Graphic of a newspaper with title The Great Resignation and text "track jobs changes"
Graphic of a newspaper with title The Great Resignation and text "track jobs changes"

This is the third in a three-part series, highlighting relationship data's importance and value to businesses.

Humans are social creatures.

So, our genetic makeup means:

  • We value relationships
  • We cherish those with whom we share the most profound bonds
  • And we support them in whatever way we can.

The sales motion is no different. And in a world where everyone seems to be jumping ship, it's expected that the buyer (one with whom you have built a strong relationship over time) will change jobs and move elsewhere at some point.

The most important question here is are you keeping tabs. If you are, you may find yourself faced with two scenarios:

  1. Your buyer (or power user) has moved to a new company, one you are interested in converting to a customer.
  2. Your buyer has moved to a new company, and you have to court their replacement to keep the account.

Old buyer, new company

Having a previous buyer move to a new company presents an opportunity to capture the new account and grow your business.
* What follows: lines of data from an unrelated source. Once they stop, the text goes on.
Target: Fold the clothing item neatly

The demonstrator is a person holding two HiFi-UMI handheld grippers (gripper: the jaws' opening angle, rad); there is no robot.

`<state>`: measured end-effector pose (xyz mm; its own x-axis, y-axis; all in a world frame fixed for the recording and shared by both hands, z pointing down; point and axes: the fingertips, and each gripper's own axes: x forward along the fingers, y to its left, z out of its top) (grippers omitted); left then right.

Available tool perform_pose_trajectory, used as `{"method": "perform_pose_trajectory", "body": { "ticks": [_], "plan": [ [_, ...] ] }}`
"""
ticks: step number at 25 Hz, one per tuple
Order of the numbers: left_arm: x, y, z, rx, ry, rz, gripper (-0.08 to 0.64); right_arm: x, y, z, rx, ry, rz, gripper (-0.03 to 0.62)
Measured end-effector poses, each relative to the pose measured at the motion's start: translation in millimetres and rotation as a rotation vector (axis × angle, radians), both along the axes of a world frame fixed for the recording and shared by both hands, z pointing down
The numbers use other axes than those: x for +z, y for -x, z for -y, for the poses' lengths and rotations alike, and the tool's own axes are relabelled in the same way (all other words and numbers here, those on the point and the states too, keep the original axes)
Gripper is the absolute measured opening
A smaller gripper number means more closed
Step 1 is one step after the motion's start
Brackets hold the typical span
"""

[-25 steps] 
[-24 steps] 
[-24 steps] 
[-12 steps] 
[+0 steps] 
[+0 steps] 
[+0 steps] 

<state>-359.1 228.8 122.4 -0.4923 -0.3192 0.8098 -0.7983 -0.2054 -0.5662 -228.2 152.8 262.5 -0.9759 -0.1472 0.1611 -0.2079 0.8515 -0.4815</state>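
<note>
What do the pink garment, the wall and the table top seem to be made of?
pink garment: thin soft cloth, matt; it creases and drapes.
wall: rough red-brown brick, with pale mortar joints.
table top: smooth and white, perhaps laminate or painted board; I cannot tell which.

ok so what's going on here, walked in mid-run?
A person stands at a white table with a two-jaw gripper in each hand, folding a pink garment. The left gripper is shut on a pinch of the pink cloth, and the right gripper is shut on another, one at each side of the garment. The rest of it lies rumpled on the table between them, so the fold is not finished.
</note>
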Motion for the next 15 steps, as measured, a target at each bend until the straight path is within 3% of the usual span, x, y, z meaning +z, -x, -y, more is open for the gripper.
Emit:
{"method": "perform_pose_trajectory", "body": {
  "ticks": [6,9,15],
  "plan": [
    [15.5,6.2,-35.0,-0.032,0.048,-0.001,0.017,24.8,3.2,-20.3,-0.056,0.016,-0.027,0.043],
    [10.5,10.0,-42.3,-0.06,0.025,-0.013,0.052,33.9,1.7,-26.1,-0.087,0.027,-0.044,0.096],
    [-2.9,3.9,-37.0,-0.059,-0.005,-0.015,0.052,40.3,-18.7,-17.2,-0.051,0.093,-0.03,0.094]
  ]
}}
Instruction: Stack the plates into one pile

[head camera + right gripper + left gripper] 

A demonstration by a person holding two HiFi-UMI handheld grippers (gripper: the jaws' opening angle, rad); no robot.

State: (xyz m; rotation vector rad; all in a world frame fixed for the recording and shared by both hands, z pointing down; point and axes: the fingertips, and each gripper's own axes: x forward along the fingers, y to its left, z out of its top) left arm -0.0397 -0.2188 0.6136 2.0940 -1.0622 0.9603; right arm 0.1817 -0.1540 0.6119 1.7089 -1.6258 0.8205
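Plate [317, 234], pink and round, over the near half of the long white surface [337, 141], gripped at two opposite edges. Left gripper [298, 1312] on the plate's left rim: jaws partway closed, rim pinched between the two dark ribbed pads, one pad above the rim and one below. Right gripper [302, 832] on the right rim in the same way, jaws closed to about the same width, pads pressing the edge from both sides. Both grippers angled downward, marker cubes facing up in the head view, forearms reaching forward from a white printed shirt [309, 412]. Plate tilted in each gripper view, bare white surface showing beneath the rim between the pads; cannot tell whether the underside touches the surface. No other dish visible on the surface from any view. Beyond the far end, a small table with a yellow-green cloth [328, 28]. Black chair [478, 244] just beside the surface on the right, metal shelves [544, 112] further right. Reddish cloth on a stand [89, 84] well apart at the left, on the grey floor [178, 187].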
Your strategy should involve two steps:

how to use relationships for ABM campaigns
  1. Leverage relationship data and buyer job movements to help you:
  • Build trust from day one. Having a buyer or a champion who’s already used your product in their previous role instantly differentiates you from the crowd. They’ll champion or help you navigate the buying committee. Or refer you to the right decision-maker.
  • Highlight the buyer preferences and tailor your outreach accordingly. The buyer's preferences at their former company are likely to transfer to their role at the new company. And you/your team already have this historical information. 
  1. Gather and analyze intent data to help your old buyer adjust to the new workplace. Presenting insights on who wields power in the buyer's division of the new company and who they need to build close ties with to make a smooth transition will be of great help. If the insights you provide help the buyer build a power structure that allows them to thrive in the new company, they will be forever indebted to you.

New buyer, existing company

Having a new buyer take the reins of buying decisions at a company that’s your existing customer is more complicated (especially if the new buyer is coming from a company serviced by a competitor.) 

To retain the account, you need to leverage intent and relationship data to launch a re-selling (or “churn prevention”) campaign to keep/win critical stakeholders to your side. Your strategy, or rather my preferred approach, has always been:

  1. Get alerts when a new decision-maker (or influencer) joins your customer account. Reach out on time to introduce yourself and welcome them to the team can help you make a good first impression. It also opens for conversations to share what you’ve been helping their team with, discover what their new objectives are, and how you can help.
  2. Leverage relationship data to solidify your relationship with the existing team that you’ve been working with. The new buyer may want to shake things up when they join. But having their new team on your side is a great way to backup any ROI conversations on your product.
  3. Use intent data to know the new buyer’s interest (that they might not be telling you). You should thoroughly analyze the new buyer's behavior to determine how they intend to make their evaluation and buying decision.

Final thoughts

Relationships will always be critical to your sales success. So, if you haven’t already started, it is time to focus on building a pool of Intent and Relationship data. And as our industry leans further into technology, those with the warmest paths and most profound insights into the customer's needs will win, while those who hold on to archaic methods will wither and die.